### DATASET RECORDS

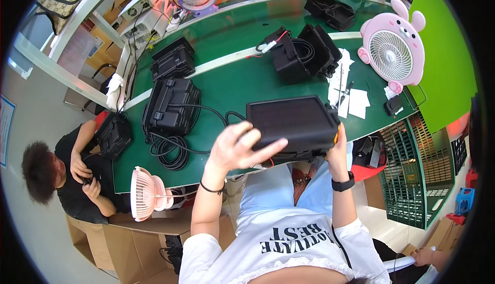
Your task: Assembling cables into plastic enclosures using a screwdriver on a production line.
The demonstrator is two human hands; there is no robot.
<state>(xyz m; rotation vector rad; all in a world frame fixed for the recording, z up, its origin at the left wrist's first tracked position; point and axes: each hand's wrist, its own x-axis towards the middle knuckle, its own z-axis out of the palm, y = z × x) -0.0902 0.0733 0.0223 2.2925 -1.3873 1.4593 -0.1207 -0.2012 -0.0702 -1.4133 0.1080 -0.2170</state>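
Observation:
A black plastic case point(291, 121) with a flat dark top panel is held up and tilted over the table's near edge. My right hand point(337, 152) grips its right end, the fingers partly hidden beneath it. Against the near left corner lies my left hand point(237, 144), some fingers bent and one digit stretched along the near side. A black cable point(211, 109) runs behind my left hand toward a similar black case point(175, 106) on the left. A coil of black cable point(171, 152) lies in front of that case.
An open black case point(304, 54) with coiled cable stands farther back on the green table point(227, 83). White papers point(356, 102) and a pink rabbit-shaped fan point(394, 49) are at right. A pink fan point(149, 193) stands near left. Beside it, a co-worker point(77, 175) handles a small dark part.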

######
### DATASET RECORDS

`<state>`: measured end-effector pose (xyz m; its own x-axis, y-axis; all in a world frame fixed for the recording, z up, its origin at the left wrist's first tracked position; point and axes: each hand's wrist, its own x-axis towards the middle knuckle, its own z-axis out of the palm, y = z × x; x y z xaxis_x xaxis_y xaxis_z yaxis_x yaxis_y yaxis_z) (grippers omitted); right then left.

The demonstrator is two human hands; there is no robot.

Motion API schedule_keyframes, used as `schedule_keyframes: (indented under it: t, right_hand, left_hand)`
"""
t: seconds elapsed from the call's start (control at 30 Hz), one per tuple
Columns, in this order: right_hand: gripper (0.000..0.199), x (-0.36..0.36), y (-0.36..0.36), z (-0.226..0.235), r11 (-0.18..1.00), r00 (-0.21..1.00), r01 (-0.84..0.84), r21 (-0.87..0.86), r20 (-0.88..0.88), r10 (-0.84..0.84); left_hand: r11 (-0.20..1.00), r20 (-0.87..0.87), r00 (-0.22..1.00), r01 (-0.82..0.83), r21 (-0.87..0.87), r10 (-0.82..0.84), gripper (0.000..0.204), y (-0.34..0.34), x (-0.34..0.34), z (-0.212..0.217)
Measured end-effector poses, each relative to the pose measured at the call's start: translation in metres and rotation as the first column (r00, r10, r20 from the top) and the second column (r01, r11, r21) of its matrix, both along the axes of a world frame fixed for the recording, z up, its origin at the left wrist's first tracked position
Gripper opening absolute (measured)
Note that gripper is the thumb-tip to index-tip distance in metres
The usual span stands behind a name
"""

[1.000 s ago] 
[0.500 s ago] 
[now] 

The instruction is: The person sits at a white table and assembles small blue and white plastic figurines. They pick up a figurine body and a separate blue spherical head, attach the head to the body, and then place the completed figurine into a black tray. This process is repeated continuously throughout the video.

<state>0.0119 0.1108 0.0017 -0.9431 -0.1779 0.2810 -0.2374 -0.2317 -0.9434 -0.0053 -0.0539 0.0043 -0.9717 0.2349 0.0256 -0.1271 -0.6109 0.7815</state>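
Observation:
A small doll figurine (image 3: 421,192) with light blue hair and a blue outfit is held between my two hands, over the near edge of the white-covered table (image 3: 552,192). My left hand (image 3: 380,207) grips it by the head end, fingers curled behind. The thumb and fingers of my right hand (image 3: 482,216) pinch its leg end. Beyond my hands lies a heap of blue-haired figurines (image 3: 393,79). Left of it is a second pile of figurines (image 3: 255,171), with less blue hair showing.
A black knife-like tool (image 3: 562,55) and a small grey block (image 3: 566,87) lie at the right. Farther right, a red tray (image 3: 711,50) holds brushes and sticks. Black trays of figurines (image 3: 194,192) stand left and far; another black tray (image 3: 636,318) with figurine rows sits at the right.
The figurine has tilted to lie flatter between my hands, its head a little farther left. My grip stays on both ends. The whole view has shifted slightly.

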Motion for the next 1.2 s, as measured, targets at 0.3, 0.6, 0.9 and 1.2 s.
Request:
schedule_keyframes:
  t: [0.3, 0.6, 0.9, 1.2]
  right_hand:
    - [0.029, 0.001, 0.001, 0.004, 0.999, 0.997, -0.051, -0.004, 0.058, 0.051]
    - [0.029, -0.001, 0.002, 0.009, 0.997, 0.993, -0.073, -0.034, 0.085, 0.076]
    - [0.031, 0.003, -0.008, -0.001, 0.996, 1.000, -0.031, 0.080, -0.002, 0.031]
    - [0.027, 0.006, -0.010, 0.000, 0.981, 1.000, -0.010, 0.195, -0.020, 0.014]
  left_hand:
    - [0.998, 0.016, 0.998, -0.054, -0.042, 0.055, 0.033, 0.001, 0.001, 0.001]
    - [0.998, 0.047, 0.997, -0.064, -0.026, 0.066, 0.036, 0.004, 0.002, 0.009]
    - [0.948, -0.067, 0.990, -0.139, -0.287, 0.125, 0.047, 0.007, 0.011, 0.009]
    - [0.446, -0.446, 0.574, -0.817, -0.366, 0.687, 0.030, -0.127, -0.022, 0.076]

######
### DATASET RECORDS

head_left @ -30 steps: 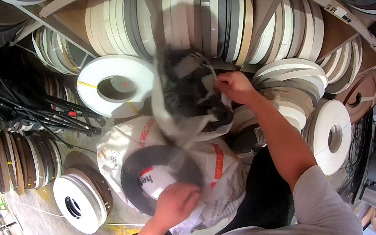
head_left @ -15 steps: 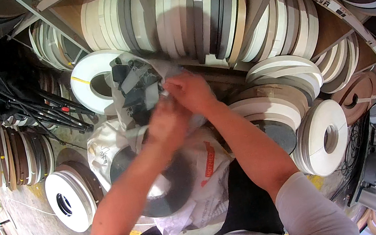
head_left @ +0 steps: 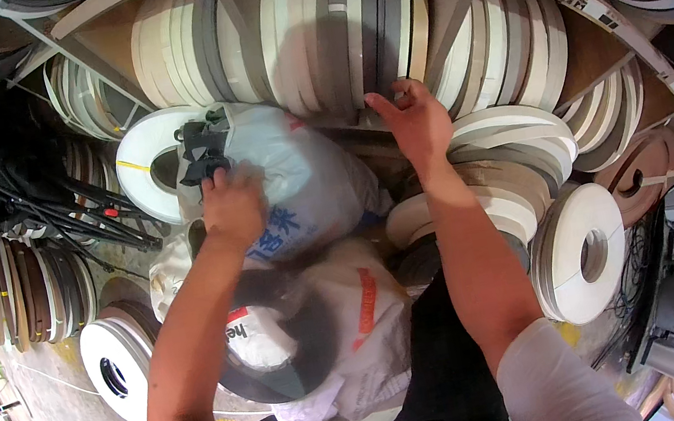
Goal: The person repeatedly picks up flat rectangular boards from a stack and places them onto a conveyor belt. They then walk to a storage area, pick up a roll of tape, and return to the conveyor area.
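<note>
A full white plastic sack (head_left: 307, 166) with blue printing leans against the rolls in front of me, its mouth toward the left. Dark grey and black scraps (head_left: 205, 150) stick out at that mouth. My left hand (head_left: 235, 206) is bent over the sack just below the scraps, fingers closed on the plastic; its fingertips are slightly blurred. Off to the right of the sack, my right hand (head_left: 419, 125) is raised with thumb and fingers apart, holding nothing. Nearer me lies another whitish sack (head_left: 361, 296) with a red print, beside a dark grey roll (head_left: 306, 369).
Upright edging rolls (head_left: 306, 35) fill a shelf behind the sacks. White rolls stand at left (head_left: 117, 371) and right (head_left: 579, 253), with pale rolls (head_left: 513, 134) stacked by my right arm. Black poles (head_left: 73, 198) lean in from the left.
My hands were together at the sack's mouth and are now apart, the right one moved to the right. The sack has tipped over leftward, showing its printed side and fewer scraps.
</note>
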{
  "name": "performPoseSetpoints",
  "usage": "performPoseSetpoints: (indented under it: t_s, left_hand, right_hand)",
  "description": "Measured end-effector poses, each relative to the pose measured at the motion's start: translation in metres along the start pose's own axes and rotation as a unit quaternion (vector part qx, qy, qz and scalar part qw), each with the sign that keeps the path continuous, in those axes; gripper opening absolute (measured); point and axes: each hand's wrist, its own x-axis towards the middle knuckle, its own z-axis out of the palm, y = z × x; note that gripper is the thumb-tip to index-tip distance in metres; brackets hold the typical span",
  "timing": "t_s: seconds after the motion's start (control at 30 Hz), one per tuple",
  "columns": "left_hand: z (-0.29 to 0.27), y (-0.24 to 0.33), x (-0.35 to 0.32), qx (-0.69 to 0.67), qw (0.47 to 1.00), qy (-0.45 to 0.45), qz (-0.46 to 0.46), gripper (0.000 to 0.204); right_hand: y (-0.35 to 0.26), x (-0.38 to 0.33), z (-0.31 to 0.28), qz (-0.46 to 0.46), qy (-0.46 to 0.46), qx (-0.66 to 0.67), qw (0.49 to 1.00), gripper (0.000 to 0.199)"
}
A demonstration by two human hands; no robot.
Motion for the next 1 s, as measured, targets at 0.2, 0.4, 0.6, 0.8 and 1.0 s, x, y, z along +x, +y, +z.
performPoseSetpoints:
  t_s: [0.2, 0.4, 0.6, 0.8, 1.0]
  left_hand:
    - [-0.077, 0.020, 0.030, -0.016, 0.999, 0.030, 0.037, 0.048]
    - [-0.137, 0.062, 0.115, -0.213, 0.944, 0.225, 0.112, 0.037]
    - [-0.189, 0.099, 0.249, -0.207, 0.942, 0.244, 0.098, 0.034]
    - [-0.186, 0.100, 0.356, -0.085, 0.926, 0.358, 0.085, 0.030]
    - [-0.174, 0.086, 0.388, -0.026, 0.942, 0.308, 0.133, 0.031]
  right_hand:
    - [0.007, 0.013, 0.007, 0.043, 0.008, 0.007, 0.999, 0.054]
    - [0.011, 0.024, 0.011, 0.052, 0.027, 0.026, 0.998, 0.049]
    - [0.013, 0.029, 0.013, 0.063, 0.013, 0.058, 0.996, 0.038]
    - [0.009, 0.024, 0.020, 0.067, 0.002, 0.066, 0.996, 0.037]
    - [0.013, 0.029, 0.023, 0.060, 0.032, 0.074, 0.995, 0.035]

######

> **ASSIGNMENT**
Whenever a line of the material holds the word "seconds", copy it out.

> **ANSWER SECTION**
t: seconds elapsed from the call's start (control at 30 Hz), one per tuple
  "timing": "t_s: seconds after the motion's start (control at 30 Hz), one per tuple",

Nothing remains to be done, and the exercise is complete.